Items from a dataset
#####
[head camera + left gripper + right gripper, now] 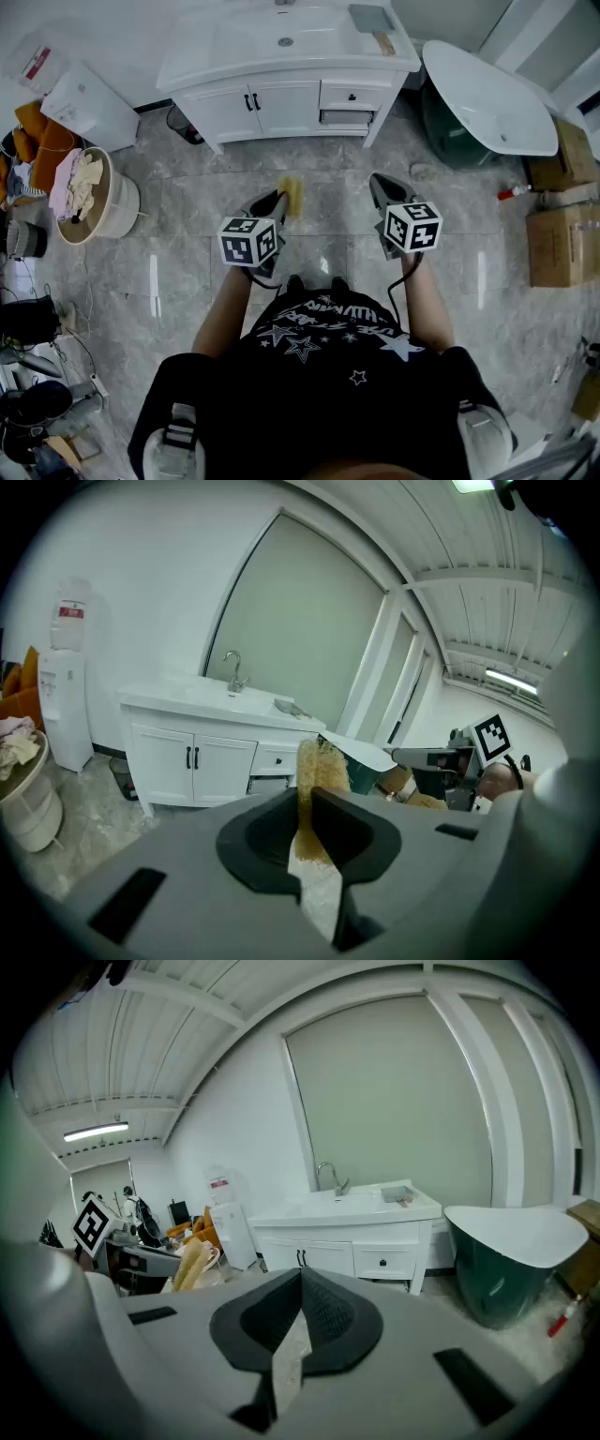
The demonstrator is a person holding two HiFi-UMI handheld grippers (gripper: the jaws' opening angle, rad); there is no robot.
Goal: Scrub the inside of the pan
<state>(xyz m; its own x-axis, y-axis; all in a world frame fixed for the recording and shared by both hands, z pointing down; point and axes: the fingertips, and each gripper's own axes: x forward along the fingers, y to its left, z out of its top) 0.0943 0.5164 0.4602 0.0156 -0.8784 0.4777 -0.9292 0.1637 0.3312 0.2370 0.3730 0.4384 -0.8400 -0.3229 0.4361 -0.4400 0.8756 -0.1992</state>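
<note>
Wht vanity [281, 105], grey marble flr [187, 220]

**Bathroom fittings around a marble floor**

A white vanity cabinet with a basin [281, 103] stands on the grey marble floor [187, 281]. A white-and-green tub [487, 94] sits right of it, near brown cardboard boxes [562, 244]. A round cloth-filled basket [120, 202] stands left.

My left gripper [306, 799]: grey body, black pads [347, 832]. Scrub pad [317, 761]: straw-yellow, fibrous. My right gripper [301, 1283]: same grey and black. Marker cubes [248, 241]: black-and-white squares. Vanity [281, 94]: white, black handles. Tub [487, 98]: dark green outside, white inside. Floor [187, 272]: grey, marble-veined. My shirt [319, 375]: black, white stars.
</note>
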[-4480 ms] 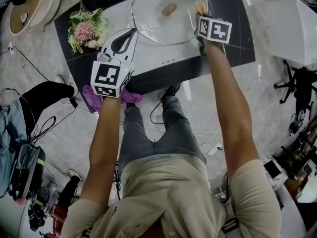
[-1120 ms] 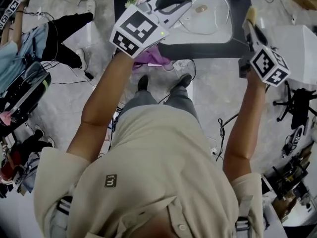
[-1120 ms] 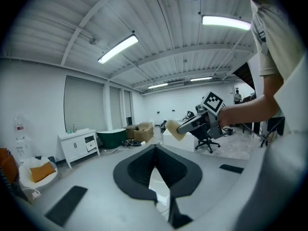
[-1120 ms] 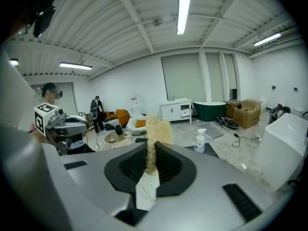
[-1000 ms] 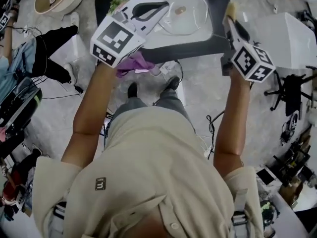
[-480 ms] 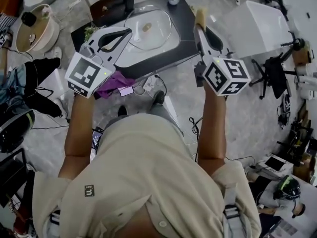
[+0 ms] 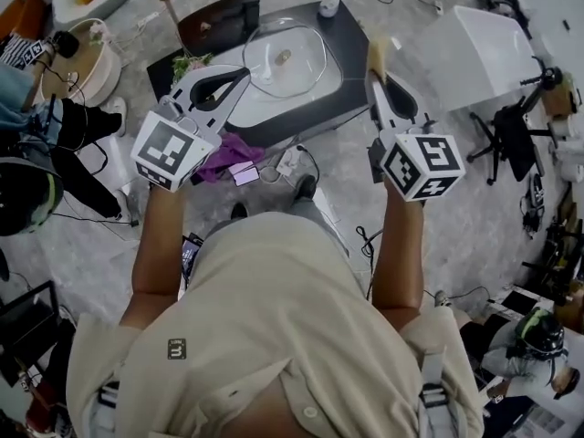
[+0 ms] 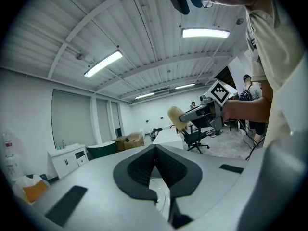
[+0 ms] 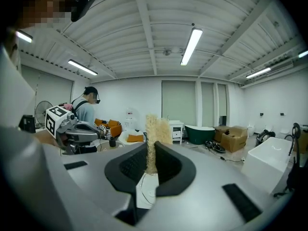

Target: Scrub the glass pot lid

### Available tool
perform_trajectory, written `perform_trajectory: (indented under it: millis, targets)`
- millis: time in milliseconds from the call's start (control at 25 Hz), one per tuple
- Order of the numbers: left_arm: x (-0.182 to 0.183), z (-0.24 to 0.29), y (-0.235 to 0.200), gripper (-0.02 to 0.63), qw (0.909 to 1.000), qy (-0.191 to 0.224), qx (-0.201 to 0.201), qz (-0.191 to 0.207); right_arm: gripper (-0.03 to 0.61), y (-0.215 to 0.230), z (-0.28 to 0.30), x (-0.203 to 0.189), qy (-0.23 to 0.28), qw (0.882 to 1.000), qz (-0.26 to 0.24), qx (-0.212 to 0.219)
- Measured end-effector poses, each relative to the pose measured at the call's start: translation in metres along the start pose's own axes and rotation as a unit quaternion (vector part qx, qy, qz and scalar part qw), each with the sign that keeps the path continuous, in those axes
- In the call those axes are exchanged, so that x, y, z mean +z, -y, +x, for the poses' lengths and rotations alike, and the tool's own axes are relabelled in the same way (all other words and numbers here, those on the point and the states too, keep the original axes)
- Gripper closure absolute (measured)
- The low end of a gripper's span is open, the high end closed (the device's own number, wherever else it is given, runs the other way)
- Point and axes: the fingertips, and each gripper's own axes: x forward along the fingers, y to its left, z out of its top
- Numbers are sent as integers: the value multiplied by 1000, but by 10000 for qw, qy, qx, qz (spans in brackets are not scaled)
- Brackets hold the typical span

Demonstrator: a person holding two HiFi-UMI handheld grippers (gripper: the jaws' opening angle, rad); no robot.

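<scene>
The glass pot lid [image 7: 306, 62] lies on a white board [image 7: 274, 108] on the black table [image 7: 349, 76], far below both grippers. My left gripper [image 7: 239, 73] is held up in the air on the near left of the lid, shut with nothing between its pads [image 8: 144, 167]. My right gripper [image 7: 375, 62] is raised on the lid's right, shut on a tan scrubber [image 7: 374, 51]. In the right gripper view the scrubber [image 9: 155, 129] stands up out of the jaws. The left gripper view shows the right gripper [image 8: 204, 110] and the scrubber [image 8: 177, 118] across the room's air.
A flower bunch [image 7: 187, 65] sits at the table's left end, a small bottle [image 7: 330, 1] at its far edge. A purple cloth [image 7: 224, 158] lies on the floor by the table. A white tub [image 7: 474, 39], an office chair [image 7: 511, 135], floor cables and a person [image 7: 27, 190] surround me.
4.5 s ago the scrubber was at the lid's right rim. Since then both grippers have lifted off the table and I stand farther back; the view has swung.
</scene>
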Motion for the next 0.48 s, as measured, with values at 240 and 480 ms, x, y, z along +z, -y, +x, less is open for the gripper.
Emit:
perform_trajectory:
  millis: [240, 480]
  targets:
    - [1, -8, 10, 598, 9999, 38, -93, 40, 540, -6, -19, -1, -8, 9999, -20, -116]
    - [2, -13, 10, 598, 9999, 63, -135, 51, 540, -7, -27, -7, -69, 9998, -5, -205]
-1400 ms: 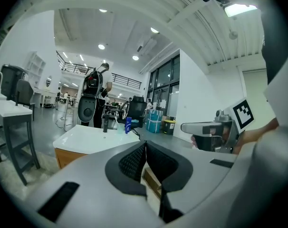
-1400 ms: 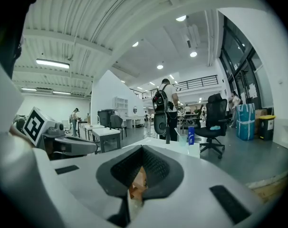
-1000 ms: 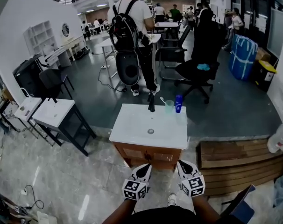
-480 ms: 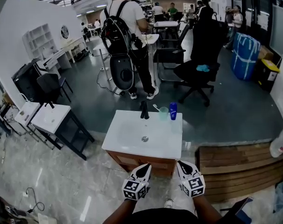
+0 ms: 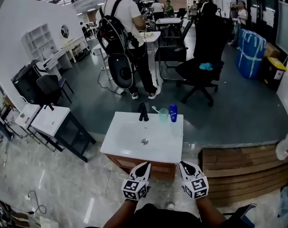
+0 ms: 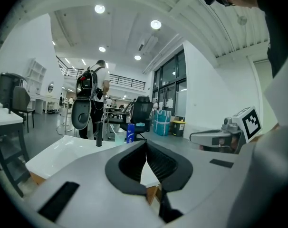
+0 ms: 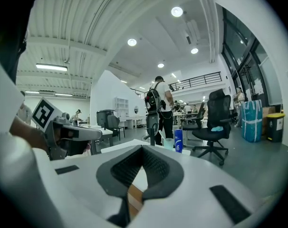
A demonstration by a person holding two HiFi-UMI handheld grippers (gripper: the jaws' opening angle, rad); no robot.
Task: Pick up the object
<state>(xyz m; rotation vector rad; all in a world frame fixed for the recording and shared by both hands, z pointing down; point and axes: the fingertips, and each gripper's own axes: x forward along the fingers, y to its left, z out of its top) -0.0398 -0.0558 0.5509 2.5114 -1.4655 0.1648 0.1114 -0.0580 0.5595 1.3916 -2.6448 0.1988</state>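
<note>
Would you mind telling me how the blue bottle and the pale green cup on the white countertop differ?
The blue bottle is opaque and dark; the green cup is pale and see-through. The bottle stands taller and slimmer, the cup shorter and wider. A thin stick leans out of the cup; nothing sticks out of the bottle. Both stand upright, side by side at the far edge of the countertop.

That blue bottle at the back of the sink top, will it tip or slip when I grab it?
The blue bottle stands tall and narrow, so a nudge probably tips it. It sits close beside the green cup, which likely gets bumped.
</note>
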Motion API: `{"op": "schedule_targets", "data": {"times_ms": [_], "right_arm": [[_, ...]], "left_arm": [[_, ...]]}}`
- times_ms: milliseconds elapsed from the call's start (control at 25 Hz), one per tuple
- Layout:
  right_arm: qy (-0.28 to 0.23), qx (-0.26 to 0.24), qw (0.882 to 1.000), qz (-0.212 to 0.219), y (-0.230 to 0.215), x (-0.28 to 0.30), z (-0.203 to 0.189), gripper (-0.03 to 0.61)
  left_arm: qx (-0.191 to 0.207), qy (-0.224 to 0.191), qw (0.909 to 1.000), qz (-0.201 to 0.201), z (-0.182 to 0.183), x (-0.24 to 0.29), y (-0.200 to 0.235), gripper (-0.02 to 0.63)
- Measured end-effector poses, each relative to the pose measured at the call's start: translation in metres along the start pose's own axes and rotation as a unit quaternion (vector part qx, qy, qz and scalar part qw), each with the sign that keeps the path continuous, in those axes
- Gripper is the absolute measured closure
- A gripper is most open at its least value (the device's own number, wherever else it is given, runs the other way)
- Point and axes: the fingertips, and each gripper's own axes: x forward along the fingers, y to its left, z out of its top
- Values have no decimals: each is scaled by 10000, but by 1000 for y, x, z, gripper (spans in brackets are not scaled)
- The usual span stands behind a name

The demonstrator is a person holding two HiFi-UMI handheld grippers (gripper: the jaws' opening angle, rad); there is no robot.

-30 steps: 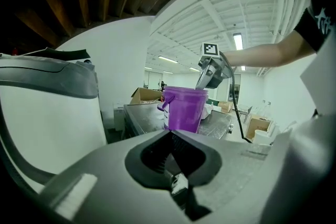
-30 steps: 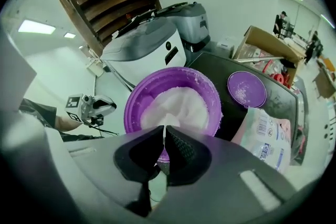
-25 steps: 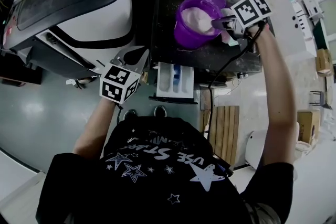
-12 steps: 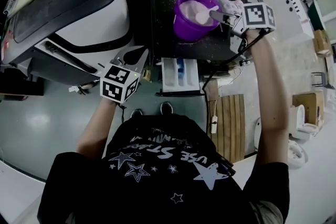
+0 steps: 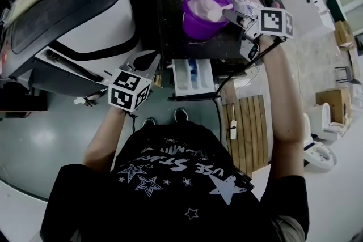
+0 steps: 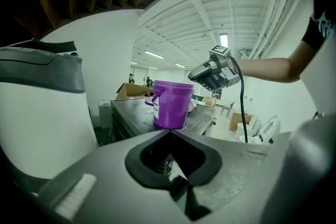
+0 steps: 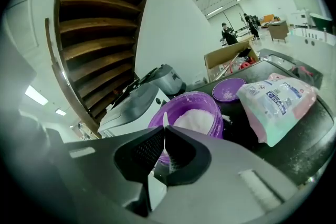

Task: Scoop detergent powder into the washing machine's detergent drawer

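A purple bucket (image 5: 203, 11) of white detergent powder stands on the dark top of the washing machine (image 5: 170, 25). My right gripper (image 5: 229, 13) reaches over the bucket's right rim, shut on a thin white scoop (image 5: 218, 10) whose end lies in the powder. In the right gripper view the scoop handle (image 7: 164, 119) shows edge-on between the closed jaws of the right gripper (image 7: 164, 136), with the bucket (image 7: 191, 113) just beyond. The detergent drawer (image 5: 193, 77) is pulled out, white with a blue compartment. My left gripper (image 5: 148, 60) hangs left of the drawer; in its own view it (image 6: 169, 131) is shut and empty.
The bucket's purple lid (image 7: 229, 89) and a detergent bag (image 7: 275, 105) lie on the machine top behind and to the right of the bucket. A large white and grey appliance (image 5: 74, 14) stands to the left. A cable runs down from the right gripper past the drawer.
The right gripper has stayed at the bucket's right rim, and the scoop has gone into the powder. The head view has shifted. The left gripper has not moved.
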Motion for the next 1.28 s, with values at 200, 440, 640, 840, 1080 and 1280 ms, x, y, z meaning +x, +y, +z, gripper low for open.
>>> {"op": "schedule_targets", "data": {"times_ms": [200,440,640,840,1080,1280], "right_arm": [[-486,-88,9987,108,10,-15,15,543],[-961,86,9927,724,36,-32,26,543],[-1042,198,9896,972,54,-41,12,543],[-1011,415,9876,1131,62,-43,-19,543],[-782,415,9889,1193,67,-39,-66,543],[-265,129,9969,734,49,-22,-116,543]], "left_arm": [[42,15,10000,-48,0,0,-4,612],[48,8,9999,-95,1,0,-7,612],[35,44,9999,-139,-3,0,-7,612],[22,106,9998,-184,-8,1,-7,612],[-29,243,9994,-241,-21,1,-9,612],[-62,400,9987,-308,-34,0,-15,612]]}}
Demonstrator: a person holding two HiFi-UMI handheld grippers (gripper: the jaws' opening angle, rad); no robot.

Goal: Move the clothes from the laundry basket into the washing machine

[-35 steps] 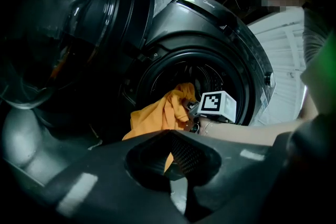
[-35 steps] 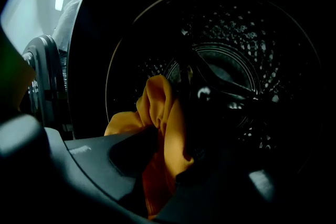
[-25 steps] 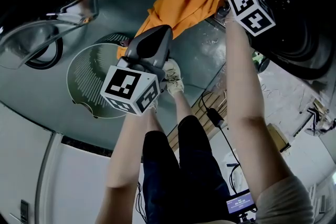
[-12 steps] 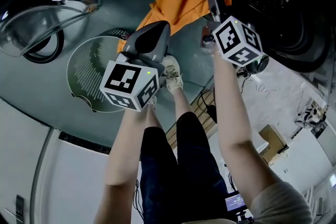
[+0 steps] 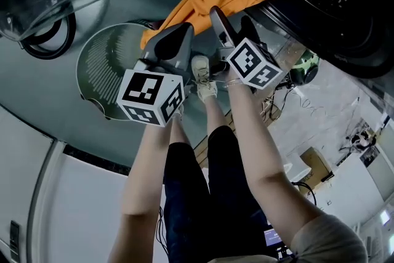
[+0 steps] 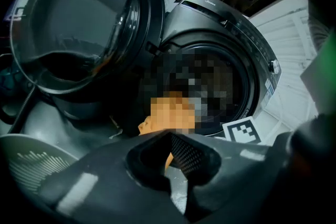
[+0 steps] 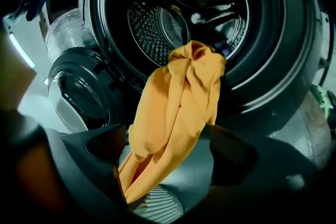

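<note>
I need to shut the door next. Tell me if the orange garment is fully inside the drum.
Partly out. The garment has its top in the drum; the rest hangs down outside.

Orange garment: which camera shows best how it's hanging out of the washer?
Right gripper view: the orange garment shows nearly whole, draped out of the drum. Head view crops its top; left gripper view shows only a sliver.

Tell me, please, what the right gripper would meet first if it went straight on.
Probably the orange garment hanging from the washing machine drum: it shows just ahead between the jaws of the right gripper, which have just been opening and grip nothing; depth is unclear.
</note>
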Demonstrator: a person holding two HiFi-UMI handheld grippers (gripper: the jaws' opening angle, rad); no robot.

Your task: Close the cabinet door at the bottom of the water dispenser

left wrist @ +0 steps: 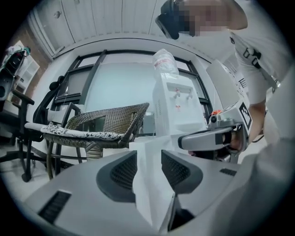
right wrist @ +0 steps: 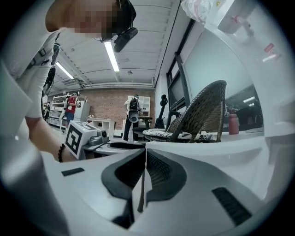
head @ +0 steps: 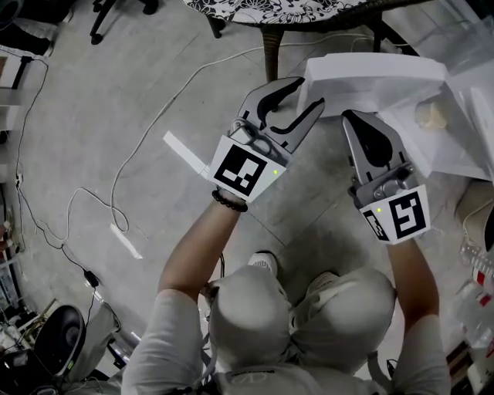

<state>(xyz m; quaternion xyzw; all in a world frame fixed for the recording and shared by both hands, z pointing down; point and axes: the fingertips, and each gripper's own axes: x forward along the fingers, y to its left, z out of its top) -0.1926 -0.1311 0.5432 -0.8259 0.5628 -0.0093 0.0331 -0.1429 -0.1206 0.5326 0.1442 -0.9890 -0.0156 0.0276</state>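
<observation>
at the water dispenser [head: 370, 77]: left gripper [head: 307, 92] spread open, white panel edge [left wrist: 147, 175], perhaps the cabinet door, between its jaws; right gripper [head: 353, 117] closed, empty.

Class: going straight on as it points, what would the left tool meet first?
Probably the white cabinet door; its edge stands between the open jaws of the left tool.

Left gripper [head: 307, 92]: jaws apart, tips close to the left edge of the white water dispenser [head: 378, 77]; contact not determinable. Right gripper [head: 352, 117]: jaws together, tip just beside the dispenser's near edge. White cable [head: 154, 123] looped across the grey floor [head: 93, 100] at left. Patterned table [head: 285, 8] at far edge.
</observation>
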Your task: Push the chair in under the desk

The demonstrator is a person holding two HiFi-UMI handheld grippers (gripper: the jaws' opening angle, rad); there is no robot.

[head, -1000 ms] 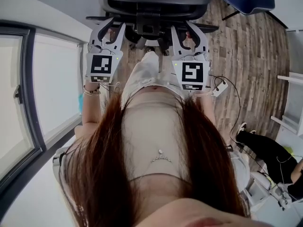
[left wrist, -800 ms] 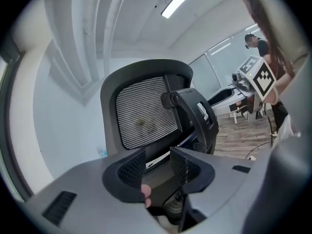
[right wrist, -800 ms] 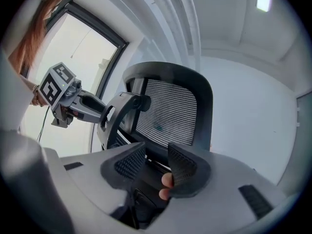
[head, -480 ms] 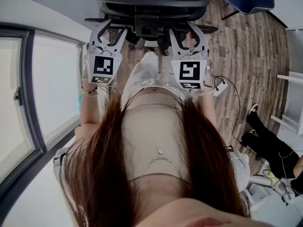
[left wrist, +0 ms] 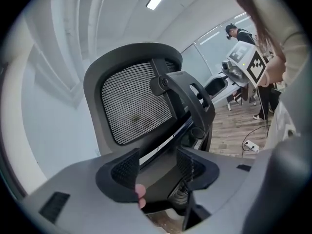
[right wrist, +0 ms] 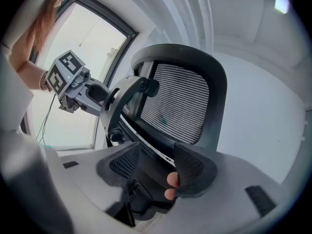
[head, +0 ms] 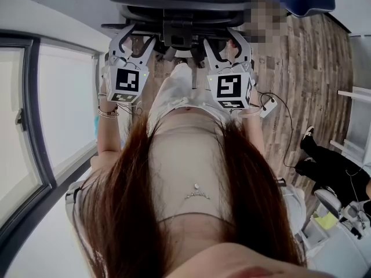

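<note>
Straight ahead of you, just past both tips, stands the chair, its mesh back facing you. No worktop shows in any view, so you cannot judge the line-up. Your left hand-held gripper and right hand-held gripper have just been opening; both have their jaws apart, the chair's lower frame showing through the gaps, pads pressing on nothing. Push unevenly and the chair will likely swivel or roll askew, and open tips may slip off the frame. A white power strip lies on the wood floor by your right side; another person is further right.
</note>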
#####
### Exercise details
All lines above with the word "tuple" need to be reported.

### Output
- millis: time in milliseconds from the call's start (control at 25 Hz), one per tuple
- times_ms: milliseconds elapsed from the call's start (control at 25 Hz), one per tuple

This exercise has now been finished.